*** Begin section ***
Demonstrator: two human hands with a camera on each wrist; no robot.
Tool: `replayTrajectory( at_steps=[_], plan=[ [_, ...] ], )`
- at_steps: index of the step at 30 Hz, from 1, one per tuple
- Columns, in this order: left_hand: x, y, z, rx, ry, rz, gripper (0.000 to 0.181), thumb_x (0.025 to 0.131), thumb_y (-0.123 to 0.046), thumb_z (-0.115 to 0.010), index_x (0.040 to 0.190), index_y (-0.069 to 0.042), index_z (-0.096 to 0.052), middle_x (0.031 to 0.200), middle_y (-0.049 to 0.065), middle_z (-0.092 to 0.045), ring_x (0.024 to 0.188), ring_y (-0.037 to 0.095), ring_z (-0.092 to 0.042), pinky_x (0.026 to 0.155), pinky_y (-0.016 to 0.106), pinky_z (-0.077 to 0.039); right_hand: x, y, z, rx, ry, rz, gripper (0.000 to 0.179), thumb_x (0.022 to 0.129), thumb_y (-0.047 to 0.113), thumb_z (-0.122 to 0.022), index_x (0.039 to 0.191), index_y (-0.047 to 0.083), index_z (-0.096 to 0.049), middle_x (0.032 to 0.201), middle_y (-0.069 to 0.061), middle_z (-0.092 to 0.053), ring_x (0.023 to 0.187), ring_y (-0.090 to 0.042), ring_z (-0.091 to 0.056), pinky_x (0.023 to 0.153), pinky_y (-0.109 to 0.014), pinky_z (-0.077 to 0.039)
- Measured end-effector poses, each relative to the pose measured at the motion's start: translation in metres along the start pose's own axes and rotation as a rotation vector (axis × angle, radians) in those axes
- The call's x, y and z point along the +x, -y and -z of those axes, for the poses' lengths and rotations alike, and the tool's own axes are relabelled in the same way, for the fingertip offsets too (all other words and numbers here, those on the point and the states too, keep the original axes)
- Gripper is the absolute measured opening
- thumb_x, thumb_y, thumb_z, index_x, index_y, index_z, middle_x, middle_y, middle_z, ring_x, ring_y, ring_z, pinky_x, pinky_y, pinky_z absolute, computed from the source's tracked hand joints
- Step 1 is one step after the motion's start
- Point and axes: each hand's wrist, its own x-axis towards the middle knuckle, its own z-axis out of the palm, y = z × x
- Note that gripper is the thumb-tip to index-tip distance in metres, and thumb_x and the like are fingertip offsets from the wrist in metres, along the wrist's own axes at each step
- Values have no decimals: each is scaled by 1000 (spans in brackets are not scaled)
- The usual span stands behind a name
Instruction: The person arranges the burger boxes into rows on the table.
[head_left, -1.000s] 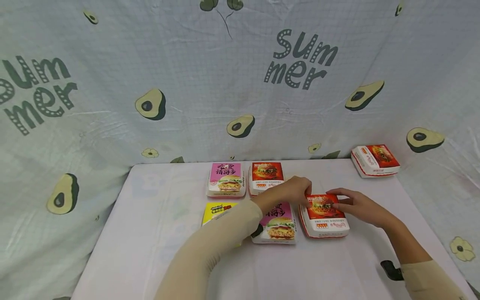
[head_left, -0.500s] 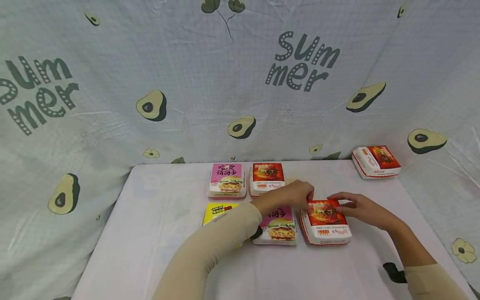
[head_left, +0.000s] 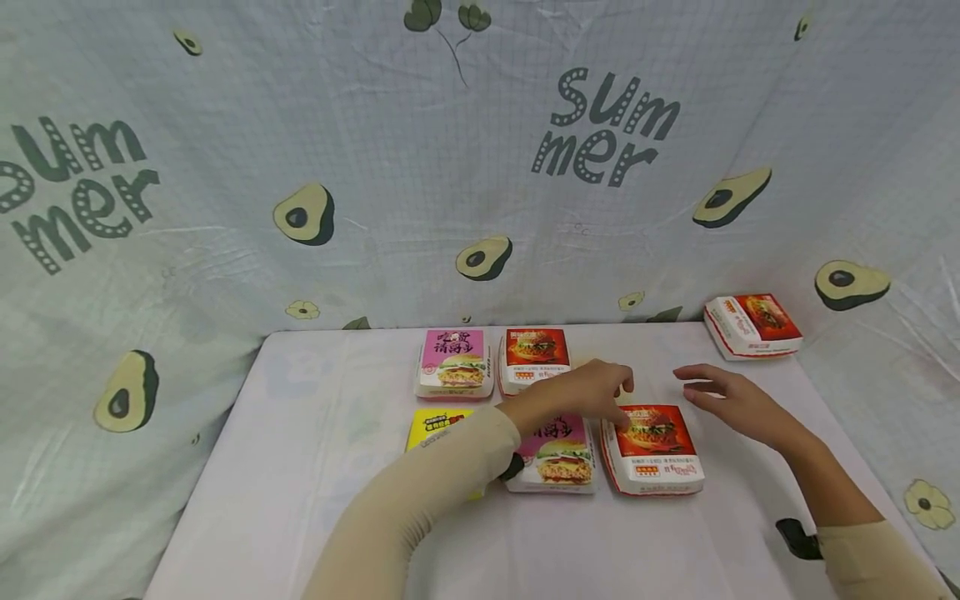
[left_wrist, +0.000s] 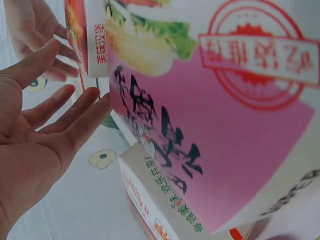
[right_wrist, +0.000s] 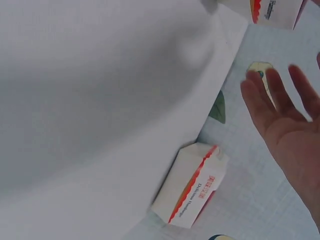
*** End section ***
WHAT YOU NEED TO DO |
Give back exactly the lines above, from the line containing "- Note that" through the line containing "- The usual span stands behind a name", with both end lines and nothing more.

ANSWER TO THE EXERCISE |
- Note that gripper is the thumb-tip to index-tip distance in metres, and thumb_x and the like are fingertip offsets from the wrist in metres, along the wrist's own axes at each step
- Values have no decimals: each is scaled by 1000 (spans in brackets are not scaled)
- The usual span stands behind a name

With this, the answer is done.